TASK ITEM: A faithful copy is required: transcribe each line below exactly, minus the pictures.

▼

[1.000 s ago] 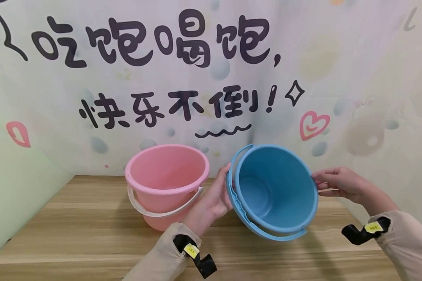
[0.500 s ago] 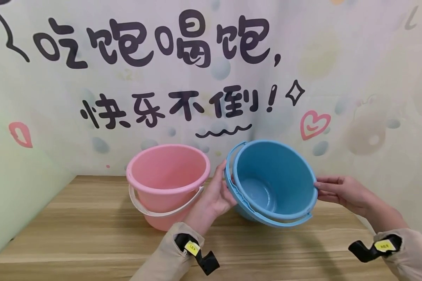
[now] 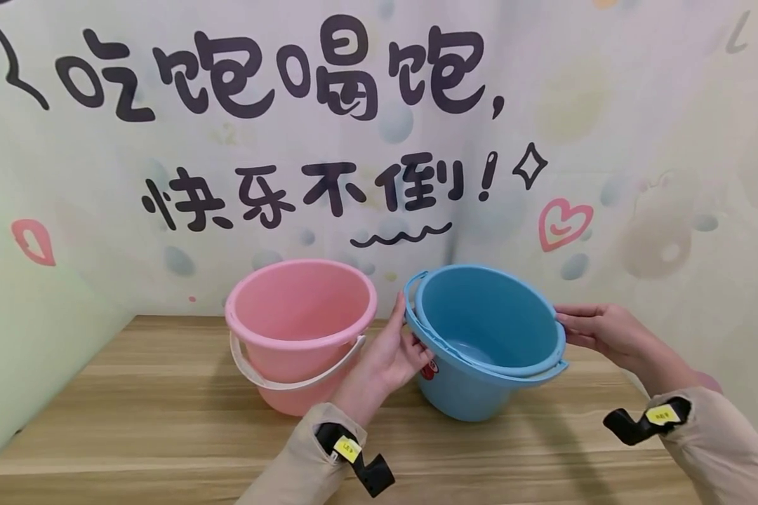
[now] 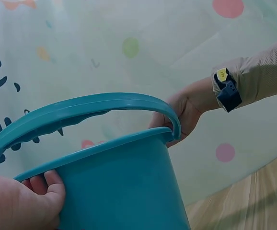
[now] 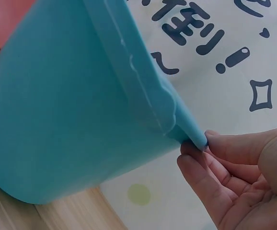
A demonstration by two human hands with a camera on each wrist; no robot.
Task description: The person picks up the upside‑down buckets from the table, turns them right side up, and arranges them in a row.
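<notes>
Both hands hold a blue bucket (image 3: 474,396) at the right of the table, its mouth tilted toward me and to the right. At its left rim, my left hand (image 3: 391,361) grips with fingers under the edge. My right hand (image 3: 613,340) pinches the opposite rim; thumb and fingertips meet its edge in the right wrist view. The blue handle (image 4: 95,103) lies along the front of the rim. A small red sticker (image 3: 428,369) shows on the bucket's side, partly behind my left fingers. Whether the base touches the table cannot be told.
A pink bucket (image 3: 303,361) stands upright left of the blue one, its white handle (image 3: 278,385) hanging in front. My left forearm passes close by it. A printed curtain (image 3: 379,140) backs the wooden table (image 3: 133,421).
The blue bucket has tipped back from facing me toward upright, so its outer side and sticker now show. Both hands have kept hold of the rim. The pink bucket has not moved.
</notes>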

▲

RESULT OF THIS EXERCISE:
[1.000 s ago] 
[0.500 s ago] 
[now] 
[now] 
[now] 
A demonstration by two human hands with a camera on each wrist; no robot.
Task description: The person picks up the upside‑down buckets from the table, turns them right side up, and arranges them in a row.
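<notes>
Both hands hold a blue bucket (image 3: 474,396) at the right of the table, its mouth tilted toward me and to the right. At its left rim, my left hand (image 3: 391,361) grips with fingers under the edge. My right hand (image 3: 613,340) pinches the opposite rim; thumb and fingertips meet its edge in the right wrist view. The blue handle (image 4: 95,103) lies along the front of the rim. A small red sticker (image 3: 428,369) shows on the bucket's side, partly behind my left fingers. Whether the base touches the table cannot be told.
A pink bucket (image 3: 303,361) stands upright left of the blue one, its white handle (image 3: 278,385) hanging in front. My left forearm passes close by it. A printed curtain (image 3: 379,140) backs the wooden table (image 3: 133,421).
The blue bucket has tipped back from facing me toward upright, so its outer side and sticker now show. Both hands have kept hold of the rim. The pink bucket has not moved.
</notes>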

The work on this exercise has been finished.